__Activity__: Output every line of the material exactly, omitting images.

[Opening Dataset extract section]

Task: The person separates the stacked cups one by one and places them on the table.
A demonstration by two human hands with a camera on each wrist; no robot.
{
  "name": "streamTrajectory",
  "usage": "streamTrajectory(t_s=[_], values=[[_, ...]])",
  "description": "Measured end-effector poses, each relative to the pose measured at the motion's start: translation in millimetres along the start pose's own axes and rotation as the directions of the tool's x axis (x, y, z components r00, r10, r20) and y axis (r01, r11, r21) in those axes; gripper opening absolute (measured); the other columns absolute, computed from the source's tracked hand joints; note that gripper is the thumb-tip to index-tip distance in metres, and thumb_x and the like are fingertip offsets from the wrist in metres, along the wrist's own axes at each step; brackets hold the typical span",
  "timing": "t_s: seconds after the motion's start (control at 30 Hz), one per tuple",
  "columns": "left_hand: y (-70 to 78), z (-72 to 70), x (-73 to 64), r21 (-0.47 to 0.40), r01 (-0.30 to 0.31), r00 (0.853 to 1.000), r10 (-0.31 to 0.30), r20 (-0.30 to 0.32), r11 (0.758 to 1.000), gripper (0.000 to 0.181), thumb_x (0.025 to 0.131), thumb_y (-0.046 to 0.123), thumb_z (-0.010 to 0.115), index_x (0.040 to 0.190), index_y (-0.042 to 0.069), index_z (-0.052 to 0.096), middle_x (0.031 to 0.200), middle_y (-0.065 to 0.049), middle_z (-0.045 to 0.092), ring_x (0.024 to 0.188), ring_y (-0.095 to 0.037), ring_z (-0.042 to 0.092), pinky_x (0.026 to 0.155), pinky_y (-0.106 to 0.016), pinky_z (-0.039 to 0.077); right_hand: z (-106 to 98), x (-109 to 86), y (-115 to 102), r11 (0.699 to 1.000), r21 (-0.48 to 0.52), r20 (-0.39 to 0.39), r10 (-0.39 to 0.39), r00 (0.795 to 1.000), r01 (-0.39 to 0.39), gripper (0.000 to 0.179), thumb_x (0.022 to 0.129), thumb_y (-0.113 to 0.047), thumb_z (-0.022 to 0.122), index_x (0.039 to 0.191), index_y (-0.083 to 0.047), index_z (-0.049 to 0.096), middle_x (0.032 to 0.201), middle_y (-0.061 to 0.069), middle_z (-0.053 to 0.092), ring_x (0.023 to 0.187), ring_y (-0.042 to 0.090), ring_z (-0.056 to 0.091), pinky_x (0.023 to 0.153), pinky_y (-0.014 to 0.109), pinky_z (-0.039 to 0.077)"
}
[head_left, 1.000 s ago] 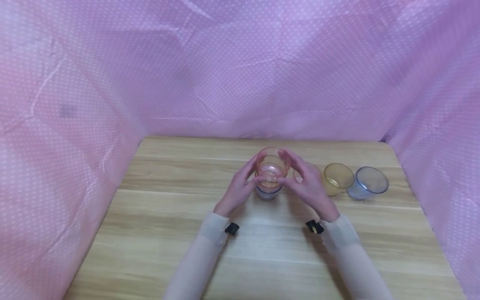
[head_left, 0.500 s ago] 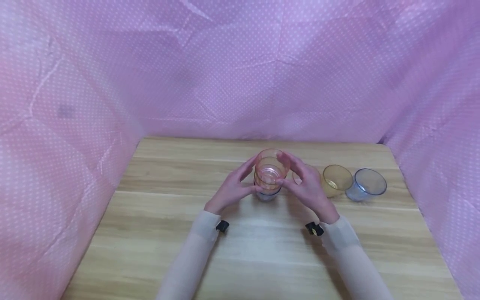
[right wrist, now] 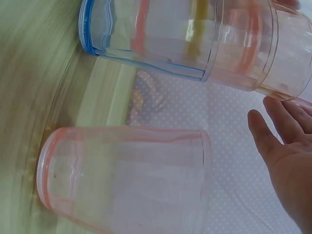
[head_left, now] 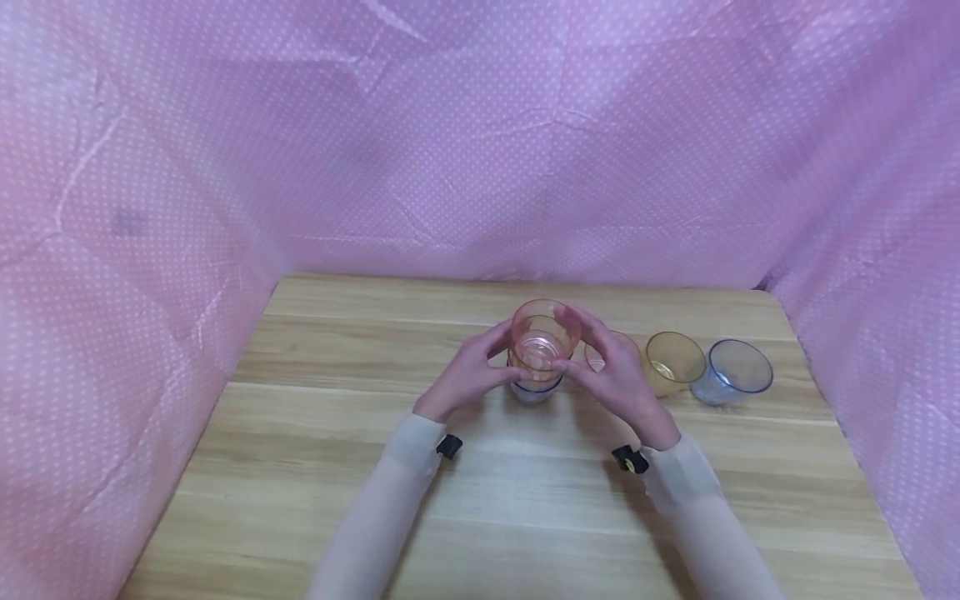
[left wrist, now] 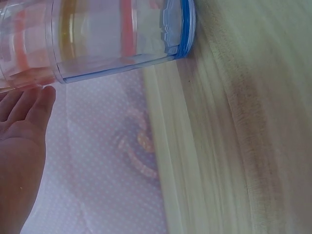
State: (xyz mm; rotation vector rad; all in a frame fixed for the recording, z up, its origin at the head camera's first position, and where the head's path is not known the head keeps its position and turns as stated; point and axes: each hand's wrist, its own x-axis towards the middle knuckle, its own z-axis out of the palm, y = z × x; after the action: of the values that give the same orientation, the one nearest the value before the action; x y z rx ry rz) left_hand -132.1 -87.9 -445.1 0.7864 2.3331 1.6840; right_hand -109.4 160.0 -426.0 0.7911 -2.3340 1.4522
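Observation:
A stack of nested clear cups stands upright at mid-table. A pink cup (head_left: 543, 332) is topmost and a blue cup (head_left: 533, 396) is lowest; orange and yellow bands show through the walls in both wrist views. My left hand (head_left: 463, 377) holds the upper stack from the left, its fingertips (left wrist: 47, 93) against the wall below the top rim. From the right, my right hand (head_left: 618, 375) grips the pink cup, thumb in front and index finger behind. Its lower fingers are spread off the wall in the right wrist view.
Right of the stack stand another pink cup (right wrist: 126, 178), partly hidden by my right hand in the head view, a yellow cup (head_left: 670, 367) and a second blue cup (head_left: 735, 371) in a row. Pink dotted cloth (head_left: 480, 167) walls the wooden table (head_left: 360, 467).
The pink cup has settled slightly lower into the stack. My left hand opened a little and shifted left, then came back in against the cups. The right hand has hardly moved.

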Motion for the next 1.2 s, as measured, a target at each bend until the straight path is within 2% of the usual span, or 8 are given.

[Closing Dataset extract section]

__Completed exercise__:
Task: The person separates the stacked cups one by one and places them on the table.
A demonstration by two human hands with a camera on each wrist; no robot.
{
  "name": "streamTrajectory",
  "usage": "streamTrajectory(t_s=[_], values=[[_, ...]])",
  "description": "Measured end-effector poses, each relative to the pose measured at the motion's start: translation in millimetres along the start pose's own axes and rotation as the directions of the tool's x axis (x, y, z components r00, r10, r20) and y axis (r01, r11, r21) in those axes; gripper opening absolute (measured); the other columns absolute, computed from the source's tracked hand joints; note that gripper is the thumb-tip to index-tip distance in metres, and thumb_x and the like are fingertip offsets from the wrist in metres, along the wrist's own axes at each step; brackets hold the typical span",
  "timing": "t_s: seconds after the motion's start (control at 30 Hz), one per tuple",
  "columns": "left_hand: y (-70 to 78), z (-72 to 70), x (-73 to 64), r21 (-0.47 to 0.40), r01 (-0.30 to 0.31), r00 (0.853 to 1.000), r10 (-0.31 to 0.30), r20 (-0.30 to 0.32), r11 (0.758 to 1.000), gripper (0.000 to 0.181), thumb_x (0.025 to 0.131), thumb_y (-0.046 to 0.123), thumb_z (-0.010 to 0.115), index_x (0.040 to 0.190), index_y (-0.042 to 0.069), index_z (-0.052 to 0.096), middle_x (0.031 to 0.200), middle_y (-0.065 to 0.049), middle_z (-0.045 to 0.092), ring_x (0.024 to 0.188), ring_y (-0.095 to 0.037), ring_z (-0.042 to 0.092), pinky_x (0.026 to 0.155), pinky_y (-0.106 to 0.016), pinky_z (-0.039 to 0.077); right_hand: z (-106 to 98), x (-109 to 86), y (-115 to 102), r11 (0.699 to 1.000), r21 (-0.48 to 0.52), r20 (-0.39 to 0.39), r10 (-0.39 to 0.39), r00 (0.795 to 1.000), r01 (-0.39 to 0.39), gripper (0.000 to 0.179), thumb_x (0.022 to 0.129), thumb_y (-0.113 to 0.047), thumb_z (-0.022 to 0.122), index_x (0.039 to 0.191), index_y (-0.083 to 0.047), index_z (-0.049 to 0.096), middle_x (0.032 to 0.201), middle_y (-0.061 to 0.069), middle_z (-0.053 to 0.092), ring_x (0.023 to 0.187), ring_y (-0.042 to 0.090), ring_z (-0.056 to 0.091), pinky_x (0.023 to 0.153), pinky_y (-0.014 to 0.109), pinky_z (-0.039 to 0.077)"
}
[head_left, 1.000 s ago] 
[head_left, 0.500 s ago] 
[right wrist, now] 
[head_left, now] 
[left wrist, now] 
State: (xyz mm; rotation vector rad; all in a frame fixed for the recording, z up, its origin at the head camera's first position, and where the head's path is not known the head keeps its position and turns as stated; point and axes: each hand's wrist, its own x-axis towards the middle knuckle, its own z-axis out of the palm, y = z × x; after the action: of the values that give the same orientation, the one nearest the value before the action; x y z rx ry rz) left_hand -132.1 -87.9 -445.1 0.7864 2.3331 1.6840; right_hand -109.4 160.0 -426.0 0.7911 -2.3340 1.4522
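Observation:
A stack of nested clear cups stands upright at mid-table. A pink cup (head_left: 543, 332) is topmost and a blue cup (head_left: 533, 396) is lowest; orange and yellow bands show through the walls in both wrist views. My left hand (head_left: 463, 377) holds the upper stack from the left, its fingertips (left wrist: 47, 93) against the wall below the top rim. From the right, my right hand (head_left: 618, 375) grips the pink cup, thumb in front and index finger behind. Its lower fingers are spread off the wall in the right wrist view.
Right of the stack stand another pink cup (right wrist: 126, 178), partly hidden by my right hand in the head view, a yellow cup (head_left: 670, 367) and a second blue cup (head_left: 735, 371) in a row. Pink dotted cloth (head_left: 480, 167) walls the wooden table (head_left: 360, 467).
The pink cup has settled slightly lower into the stack. My left hand opened a little and shifted left, then came back in against the cups. The right hand has hardly moved.
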
Motion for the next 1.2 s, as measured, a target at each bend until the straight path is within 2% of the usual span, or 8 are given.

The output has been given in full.